- Born: 1951 (age 74–75)

Academic work
- Discipline: Archaeology and anthropology
- Sub-discipline: Human origin Neanderthals Prehistory Palaeolithic Era Cognitive archaeology
- Institutions: University of Essex University of Southampton Royal Holloway, University of London

= Clive Gamble =

British archaeologist and anthropologist (born 1951)

Clive Stephen Gamble, (born 1951) is a British archaeologist and anthropologist. He has been described as the "UK’s foremost archaeologist investigating our
earliest ancestors."

==Early life and education==
Gamble was born in 1951. He was educated at Brighton College, a private school in Brighton, England. He studied at Jesus College, Cambridge, graduating with a Bachelor of Arts (BA) degree in 1972: as per tradition, his BA was promoted to a Master of Arts (MA Cantab) degree in 1975. Remaining at Jesus College, he studied for a Doctor of Philosophy (PhD) degree which he completed in 1978. His doctoral thesis was titled "Animal Communities and their Relationship to Prehistoric Economies in Western Europe".

==Academic career==
From 1975 to 1979, Gamble was an experimental officer in archaeology at the University of Southampton. In 1979, he became a lecturer in archaeology. He was promoted to Professor in 1996. In 1999 he founded the Centre for the Archaeology of Human Origins at Southampton.
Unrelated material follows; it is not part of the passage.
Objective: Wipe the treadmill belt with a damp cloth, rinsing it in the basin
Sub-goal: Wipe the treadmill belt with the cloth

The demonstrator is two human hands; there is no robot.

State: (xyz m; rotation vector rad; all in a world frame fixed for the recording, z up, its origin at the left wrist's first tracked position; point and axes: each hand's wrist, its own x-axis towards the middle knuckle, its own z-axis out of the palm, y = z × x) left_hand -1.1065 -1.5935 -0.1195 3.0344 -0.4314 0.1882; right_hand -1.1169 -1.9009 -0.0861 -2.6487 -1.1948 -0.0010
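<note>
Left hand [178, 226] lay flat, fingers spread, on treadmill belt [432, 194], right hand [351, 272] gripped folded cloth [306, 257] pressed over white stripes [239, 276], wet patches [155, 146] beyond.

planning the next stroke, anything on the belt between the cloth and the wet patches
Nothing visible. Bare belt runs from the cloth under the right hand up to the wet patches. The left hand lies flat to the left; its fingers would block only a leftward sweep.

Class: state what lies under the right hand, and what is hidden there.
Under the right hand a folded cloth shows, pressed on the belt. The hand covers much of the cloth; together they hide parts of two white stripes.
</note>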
In 2004 Gamble was appointed to a Research Professorship in the Centre for Quaternary Research at Royal Holloway College, in the University of London. He subsequently returned to Southampton as a professor in the Department of Archaeology in 2011. In 2015 he was a Trustee of the British Museum. He retired from Southampton in 2017 and was appointed an emeritus professor.

===Research and Positions===
Gamble's main research interests are the archaeology of human origins, the social life of the earliest humans and the timing of their global colonisation.
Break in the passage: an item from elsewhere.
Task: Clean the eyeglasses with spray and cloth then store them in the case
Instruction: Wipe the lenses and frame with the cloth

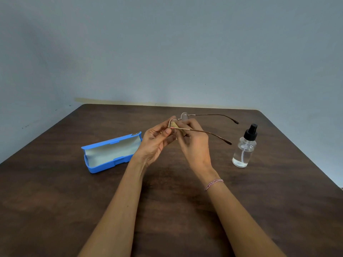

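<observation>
Grip, left: the left hand [157, 140] pinches the eyeglasses [184, 116] at the near lens rim, by the hinge, with thumb and fingers curled round the frame.
Grip, right: the right hand [193, 143] pinches a small beige cloth [174, 125] against the near lens; most of the cloth is hidden inside the fingers.
Eyeglasses: held in the air above the middle of the table [55, 201], both temples unfolded and running out to the right, past the right hand.
Step, as judged: wiping the near lens; storing is not yet begun.
Case [111, 153]: blue, lying open on the table to the left of the hands with its pale lining showing, just beside the left wrist; its long axis runs left to right, rising slightly toward the far right.
Key relation: the case lies on the left hand's side, and the left hand has the frame, so it is the nearer one for stowing. The temples would need folding first, and the frame's length would then line up roughly with the case.
Spray bottle [244, 151]: clear with a black pump, upright, right of the right hand, near the temple tips but apart from them.
Worn items: a ring [160, 133] on the left hand and a bracelet [213, 184] on the right wrist.
Writing: none readable; an emblem [135, 134] on the case's far corner is too small to make out, and the bottle has no label.
</observation>
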`<control>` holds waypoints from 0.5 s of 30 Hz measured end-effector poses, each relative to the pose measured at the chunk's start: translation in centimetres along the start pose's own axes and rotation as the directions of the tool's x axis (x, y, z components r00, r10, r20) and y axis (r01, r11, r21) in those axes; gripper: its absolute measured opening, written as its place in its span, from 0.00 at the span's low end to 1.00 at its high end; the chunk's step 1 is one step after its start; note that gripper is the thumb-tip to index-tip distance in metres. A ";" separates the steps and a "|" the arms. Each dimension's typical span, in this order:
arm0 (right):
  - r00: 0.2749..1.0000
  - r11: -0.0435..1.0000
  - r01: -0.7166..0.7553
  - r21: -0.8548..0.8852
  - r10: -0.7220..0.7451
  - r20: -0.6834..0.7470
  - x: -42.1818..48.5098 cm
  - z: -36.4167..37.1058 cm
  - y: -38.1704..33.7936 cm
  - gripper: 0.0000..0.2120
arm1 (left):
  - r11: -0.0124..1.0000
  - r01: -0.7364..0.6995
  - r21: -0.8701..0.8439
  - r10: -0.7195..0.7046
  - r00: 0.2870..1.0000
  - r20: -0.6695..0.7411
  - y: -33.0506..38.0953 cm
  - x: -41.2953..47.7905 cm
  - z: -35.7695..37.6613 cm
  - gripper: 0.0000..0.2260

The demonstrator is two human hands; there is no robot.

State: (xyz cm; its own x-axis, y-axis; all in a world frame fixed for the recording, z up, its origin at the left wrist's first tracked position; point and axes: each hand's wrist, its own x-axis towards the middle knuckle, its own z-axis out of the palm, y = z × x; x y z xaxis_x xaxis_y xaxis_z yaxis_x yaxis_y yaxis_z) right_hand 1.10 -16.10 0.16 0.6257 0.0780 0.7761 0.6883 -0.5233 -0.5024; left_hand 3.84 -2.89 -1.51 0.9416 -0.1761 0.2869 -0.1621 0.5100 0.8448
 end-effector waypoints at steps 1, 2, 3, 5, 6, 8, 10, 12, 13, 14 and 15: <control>1.000 1.000 0.006 -0.003 -0.006 -0.009 0.0 0.0 0.2 0.16 | 1.000 0.006 0.008 -0.006 1.000 -0.001 -0.1 0.0 0.1 0.15; 1.000 1.000 -0.014 -0.008 0.014 -0.017 0.1 -0.1 0.4 0.17 | 1.000 0.010 0.015 -0.010 1.000 -0.001 -0.2 0.0 0.2 0.13; 0.998 0.998 -0.054 -0.007 0.054 -0.027 0.1 -0.2 0.5 0.17 | 1.000 0.014 0.022 -0.014 1.000 0.002 -0.3 -0.1 0.3 0.13; 0.990 0.991 -0.130 0.002 0.130 -0.045 0.1 -0.2 0.7 0.16 | 0.999 0.018 0.046 -0.019 1.000 0.009 -0.4 -0.3 0.7 0.16; 0.988 0.989 -0.145 -0.010 0.144 -0.050 0.1 -0.2 0.7 0.15 | 0.998 0.021 0.053 -0.022 1.000 0.012 -0.4 -0.3 0.8 0.18; 0.990 0.989 -0.138 -0.054 0.135 -0.047 0.1 -0.2 0.6 0.13 | 0.998 0.022 0.052 -0.022 1.000 0.007 -0.2 -0.4 0.7 0.20; 0.991 0.989 -0.136 -0.064 0.135 -0.024 0.1 -0.1 0.3 0.11 | 0.999 0.023 0.049 -0.023 1.000 -0.002 0.0 -0.3 0.5 0.20; 0.994 0.994 -0.107 -0.031 0.107 -0.016 0.1 -0.2 0.0 0.11 | 0.998 0.041 0.050 -0.041 0.999 -0.002 0.2 -0.3 0.4 0.19; 0.996 0.996 -0.083 -0.022 0.083 -0.029 0.1 -0.3 0.0 0.12 | 0.997 0.051 0.054 -0.051 0.999 -0.001 0.1 -0.3 0.4 0.18; 0.997 0.997 -0.068 -0.020 0.068 -0.041 0.0 -0.3 0.0 0.13 | 0.996 0.057 0.064 -0.057 0.998 -0.003 0.0 -0.3 0.5 0.16; 0.996 0.997 -0.070 -0.027 0.068 -0.050 0.1 -0.4 0.0 0.14 | 0.995 0.061 0.075 -0.060 0.998 -0.009 -0.1 -0.3 0.5 0.15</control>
State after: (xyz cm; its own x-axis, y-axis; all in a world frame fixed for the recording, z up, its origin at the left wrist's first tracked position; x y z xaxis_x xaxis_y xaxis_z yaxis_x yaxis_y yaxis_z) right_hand 1.05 -16.43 0.33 0.6523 -0.0001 0.7579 0.6327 -0.5505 -0.5446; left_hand 3.40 -3.33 -1.40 0.9523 -0.1989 0.2315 -0.1263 0.4337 0.8922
Gamble is a Trustee of the British Museum (August 2010-August 2014), Fellow of the British Academy, Fellow and Vice President of the Society of Antiquaries and Fellow and, from 2011 to 2014, President of the Royal Anthropological Institute. He received the Rivers Memorial Medal from the Royal Anthropological Institute in 2005. In 2002 he presented Where Do We Come From?, a six-part documentary screened on Channel Five.
In 2000 his book The Palaeolithic Societies of Europe won the Society for American Archaeology Book Award.

Gamble is currently part of the NERC-sponsored team that is looking to date key evolutionary events in Europe over the last 60,000 years by dating deposits of volcanic ash. The events that the team is seeking to date includes the arrival of modern humans, the Neanderthal extinction, and the post-Ice Age re-colonisation of northern Europe approximately 16,000 years ago by the direct ancestors of most modern Europeans.
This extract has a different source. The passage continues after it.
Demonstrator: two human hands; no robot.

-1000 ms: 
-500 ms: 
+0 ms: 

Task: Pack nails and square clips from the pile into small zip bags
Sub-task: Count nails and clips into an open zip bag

Gamble was a co-director on the British Academy Centenary project (2003-2010) Lucy to language: The archaeology of the social brain

Gamble led a fieldwork programme in Greece, which recorded and published all the evidence from field surveys for Palaeolithic and Mesolithic settlement undertaken there in the last 50 years. This led to the publication of The Prehistoric Stones of Greece which provided the first overview of all stone tools discovered in Greece. There is no comparable overview elsewhere in Europe.

==Honours==
On 26 November 1981, Gamble was elected a Fellow of the Society of Antiquaries of London (FSA). In 2000, he was elected a Fellow of the British Academy (FBA). He is also an elected Fellow of the Royal Anthropological Institute (FRAI).

==Selected works==
- Gamble, C. 2021 Making Deep History: Zeal, Perseverance, and the Time Revolution of 1859. Oxford University Press.
- Dunbar, R., Gamble, C. and Gowlett, J. 2014 Lucy to Language: The Benchmark Papers. Oxford University Press.
- Gamble, C. 2013 Settling the earth: the archaeology of deep human history. Cambridge University Press.
- Boismier, W. A., Gamble, C. and Coward, F. (eds.) 2012 Neanderthals among mammoths: excavations at Lynford Quarry, Norfolk UK, English Heritage Monographs.
- Dunbar, R., Gamble, C. and Gowlett, J. (eds.) 2010 Social brain, distributed mind, Oxford University Press. Proceedings of the British Academy 158.
- Gamble, C. S. 2007. Origins and revolutions: human identity in earliest prehistory. Cambridge University Press.
- Gamble, C. 2007 Archaeology: the basics. 2nd edition. Routledge.
- Gamble, C. S., and M. Porr. (eds.) 2005. The individual hominid in context: archaeological investigations of Lower and Middle Palaeolithic landscapes, locales and artefacts. Routledge.
- Gamble, C. 2003 Timewalkers: The Prehistory of Global Colonization. The History Press.
- Gamble, C. 1999 The Palaeolithic Societies of Europe. Cambridge University Press.
- Gamble, C. 1986 The Palaeolithic Settlement of Europe. Cambridge University Press.